[Exercise brief]:
Taking the first line of the listing as the start and the line containing "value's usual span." as the end, reproduce everything in between exactly, both ends included.

[Supplied material]:
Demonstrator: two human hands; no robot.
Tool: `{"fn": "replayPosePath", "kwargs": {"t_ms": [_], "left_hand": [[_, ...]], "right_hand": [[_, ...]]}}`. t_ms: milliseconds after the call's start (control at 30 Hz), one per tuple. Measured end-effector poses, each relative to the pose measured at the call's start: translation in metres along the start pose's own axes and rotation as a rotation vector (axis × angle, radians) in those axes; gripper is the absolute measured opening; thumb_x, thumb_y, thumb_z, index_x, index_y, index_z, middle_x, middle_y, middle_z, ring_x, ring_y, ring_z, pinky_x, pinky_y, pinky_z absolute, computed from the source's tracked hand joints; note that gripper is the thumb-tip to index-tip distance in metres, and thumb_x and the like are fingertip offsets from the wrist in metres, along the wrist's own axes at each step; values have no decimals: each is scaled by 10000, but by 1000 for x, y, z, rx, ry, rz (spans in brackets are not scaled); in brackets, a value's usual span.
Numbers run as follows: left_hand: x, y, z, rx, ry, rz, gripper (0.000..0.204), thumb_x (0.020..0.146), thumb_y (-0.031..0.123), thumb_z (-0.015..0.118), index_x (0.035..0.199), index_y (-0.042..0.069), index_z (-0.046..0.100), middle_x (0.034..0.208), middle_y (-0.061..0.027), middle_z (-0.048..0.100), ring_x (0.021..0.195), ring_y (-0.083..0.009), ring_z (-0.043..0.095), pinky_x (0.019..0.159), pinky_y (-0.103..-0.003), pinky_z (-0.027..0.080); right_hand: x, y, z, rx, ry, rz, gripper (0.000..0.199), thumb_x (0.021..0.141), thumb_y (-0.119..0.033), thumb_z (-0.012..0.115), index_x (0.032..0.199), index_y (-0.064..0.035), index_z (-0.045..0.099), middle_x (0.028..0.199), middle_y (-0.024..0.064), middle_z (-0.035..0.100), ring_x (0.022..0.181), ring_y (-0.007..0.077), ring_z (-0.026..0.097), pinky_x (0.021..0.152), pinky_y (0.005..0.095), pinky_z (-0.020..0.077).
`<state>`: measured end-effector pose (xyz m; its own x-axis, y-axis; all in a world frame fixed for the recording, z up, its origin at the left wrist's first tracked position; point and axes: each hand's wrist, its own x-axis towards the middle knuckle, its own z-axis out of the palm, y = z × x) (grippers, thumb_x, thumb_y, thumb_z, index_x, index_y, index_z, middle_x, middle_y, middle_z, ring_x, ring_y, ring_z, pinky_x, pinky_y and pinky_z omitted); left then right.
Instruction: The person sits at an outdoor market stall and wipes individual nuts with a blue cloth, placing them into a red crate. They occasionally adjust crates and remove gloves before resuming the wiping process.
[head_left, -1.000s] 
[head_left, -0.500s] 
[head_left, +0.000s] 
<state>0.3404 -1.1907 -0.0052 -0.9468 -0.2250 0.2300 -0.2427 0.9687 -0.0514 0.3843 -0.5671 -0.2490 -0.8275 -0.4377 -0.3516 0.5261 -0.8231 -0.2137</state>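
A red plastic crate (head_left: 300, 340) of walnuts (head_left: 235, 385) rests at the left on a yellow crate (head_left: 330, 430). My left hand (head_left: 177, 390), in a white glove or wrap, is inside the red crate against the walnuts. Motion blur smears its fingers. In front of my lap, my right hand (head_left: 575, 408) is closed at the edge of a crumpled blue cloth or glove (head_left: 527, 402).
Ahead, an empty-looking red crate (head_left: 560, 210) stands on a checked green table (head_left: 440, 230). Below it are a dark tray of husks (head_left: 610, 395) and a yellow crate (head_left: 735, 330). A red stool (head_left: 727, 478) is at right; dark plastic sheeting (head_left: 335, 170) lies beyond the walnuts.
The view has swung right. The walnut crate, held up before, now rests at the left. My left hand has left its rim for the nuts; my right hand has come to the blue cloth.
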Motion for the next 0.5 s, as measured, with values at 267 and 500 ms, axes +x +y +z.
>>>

[Reply to the exercise]:
Demonstrator: two human hands; no robot.
Tool: `{"fn": "replayPosePath", "kwargs": {"t_ms": [_], "left_hand": [[_, ...]], "right_hand": [[_, ...]]}}`. t_ms: milliseconds after the call's start (control at 30 Hz), one per tuple. Measured end-effector poses, each relative to the pose measured at the call's start: translation in metres along the start pose's own axes and rotation as a rotation vector (axis × angle, radians) in those axes; gripper is the absolute measured opening; thumb_x, thumb_y, thumb_z, index_x, index_y, index_z, middle_x, middle_y, middle_z, ring_x, ring_y, ring_z, pinky_x, pinky_y, pinky_z absolute, computed from the source's tracked hand joints; note that gripper is the thumb-tip to index-tip distance in metres, and thumb_x and the like are fingertip offsets from the wrist in metres, along the wrist's own axes at each step; values have no decimals: each is scaled by 10000, but by 1000 for x, y, z, rx, ry, rz (spans in brackets are not scaled); in brackets, a value's usual span.

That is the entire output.